Sunday, October 24, 2010

The Three Stooges!


So today I just wanted to write about the boys in my life. I am so greatful for these three who make me laugh, smile, work, cry, play, clean, cook and make memories and I am greatful to do so. First there is my monkey, Joshua. He has such a joy for life and just loves to be loved! He loves adventure and makes the most out of being a kid. Then there's my handsome son Jordan. He has such a versatile personality and just loves to talk. He has grown up so much in the past six months and he never siezes to amaze me. I love his smile and it makes me giggle to think about how much he is obssesed with his hair:) Now my sweetheart! I truely am greatful for all that he does for me and our family. I am so thankful he is so patient with me and my short comings and I know I am not the easiest person to live with sometimes. He is such a unique person and it is so nice to know that he is always there to listen when I need someone to talk to. Thankyou my boys for being there to make me smile, hold my hand and treat me as a princess! I love you!

Tuesday, October 12, 2010

Pumpkins! Pumpkins! Pumpkins!




Well folks it is that time of year that my family and I look forward to every October. My favorite Uncle David invites us to his pumpkin patch for a campfire dinner and the opportunity to pick out our own pumpkin. It is always fun to see my kids each year search and scavage for just the right one, it is like a treasure hunt and everyone gets a treasure! We love going each year and enjoy the crisp cool air, beautiful sunsets, exotic animals and visiting with realatives. I am so greatful for this tradition that my dads bother started and I will treasure the memories we make there each year.
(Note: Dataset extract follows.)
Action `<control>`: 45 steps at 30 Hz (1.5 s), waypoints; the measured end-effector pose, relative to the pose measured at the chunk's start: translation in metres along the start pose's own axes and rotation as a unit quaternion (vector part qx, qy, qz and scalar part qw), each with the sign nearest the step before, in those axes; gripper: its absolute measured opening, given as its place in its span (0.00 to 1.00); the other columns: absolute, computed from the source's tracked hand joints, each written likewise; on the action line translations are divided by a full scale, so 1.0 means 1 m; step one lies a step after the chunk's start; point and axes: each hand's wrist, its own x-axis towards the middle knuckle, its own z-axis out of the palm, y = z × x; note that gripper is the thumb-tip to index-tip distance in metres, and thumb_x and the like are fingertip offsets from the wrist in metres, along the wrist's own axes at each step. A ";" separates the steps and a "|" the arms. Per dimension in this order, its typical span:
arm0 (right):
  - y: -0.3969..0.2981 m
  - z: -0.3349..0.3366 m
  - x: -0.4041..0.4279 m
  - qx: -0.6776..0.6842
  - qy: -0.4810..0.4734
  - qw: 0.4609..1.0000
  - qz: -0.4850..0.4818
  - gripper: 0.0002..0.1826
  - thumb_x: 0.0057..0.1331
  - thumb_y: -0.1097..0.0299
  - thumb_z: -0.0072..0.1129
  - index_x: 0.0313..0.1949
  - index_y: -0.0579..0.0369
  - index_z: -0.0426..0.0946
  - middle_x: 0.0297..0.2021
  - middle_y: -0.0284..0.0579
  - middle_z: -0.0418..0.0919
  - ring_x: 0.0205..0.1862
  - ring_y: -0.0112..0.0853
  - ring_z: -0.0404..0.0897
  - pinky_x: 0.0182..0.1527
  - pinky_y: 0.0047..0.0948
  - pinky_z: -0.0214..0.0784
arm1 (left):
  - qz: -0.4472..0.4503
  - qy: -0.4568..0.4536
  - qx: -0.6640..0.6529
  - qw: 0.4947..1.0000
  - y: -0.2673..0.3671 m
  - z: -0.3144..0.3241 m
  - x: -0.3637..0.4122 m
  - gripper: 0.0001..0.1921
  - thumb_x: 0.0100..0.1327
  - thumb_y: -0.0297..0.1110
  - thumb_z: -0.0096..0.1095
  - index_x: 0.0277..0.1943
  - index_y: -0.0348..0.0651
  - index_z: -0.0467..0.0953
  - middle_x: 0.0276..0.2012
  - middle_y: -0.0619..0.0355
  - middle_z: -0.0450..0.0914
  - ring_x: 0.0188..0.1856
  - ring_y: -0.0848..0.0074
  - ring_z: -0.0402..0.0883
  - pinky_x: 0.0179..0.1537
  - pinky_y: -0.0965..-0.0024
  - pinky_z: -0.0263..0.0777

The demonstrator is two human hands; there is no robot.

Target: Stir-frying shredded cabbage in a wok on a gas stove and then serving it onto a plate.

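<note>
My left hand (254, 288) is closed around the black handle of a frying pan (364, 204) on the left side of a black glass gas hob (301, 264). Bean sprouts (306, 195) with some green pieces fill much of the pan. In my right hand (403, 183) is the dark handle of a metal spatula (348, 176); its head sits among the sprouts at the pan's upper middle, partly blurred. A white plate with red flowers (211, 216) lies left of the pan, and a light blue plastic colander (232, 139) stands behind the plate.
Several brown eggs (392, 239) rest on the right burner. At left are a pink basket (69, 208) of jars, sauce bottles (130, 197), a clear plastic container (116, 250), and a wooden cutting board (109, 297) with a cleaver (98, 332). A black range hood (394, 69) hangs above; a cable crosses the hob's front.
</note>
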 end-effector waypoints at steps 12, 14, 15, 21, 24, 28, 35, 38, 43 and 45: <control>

I know some day he will probably sell his farm so I will just hold on to those opportunities as long as we can and always be greatful for Uncle David's kindness and generosity to our family!


Thats the end folks!

Sunday, October 10, 2010

An amazing moement in my heart

Well I know its been a few months since I started this blog but I am still slowly learning how it all works. I am inspired by my daughter's blog who is away at college and trying to follow her good example. I had the most amazing experience at church today while in sacrement meeting. I began to think of all the walking miracles in our ward and how blessed we have been. I realize so many families have been challenged and tested in many ways and it is so amazing to me that I am surrounded by so many strong and faithful people. I am so humbled and strenghthened by their faith and strength. Through all the obstacles that have come they're way they are all still so strong in their faith and commitment to the Lord and in the world that we live in today that is truely amazing. I am so greatful to be a part of such an amazing gospel family and I am so greatful for the knowledge of the gospel and the comfort it gives me each day. I know that bad or tough things happen to good people but that doesn't mean the Lord is not aware of us or watching over us, sometimes maybe he is just trying to strengthen us or use us as a tool to touch others hearts but he loves us, all of us and that is so reassuring to me.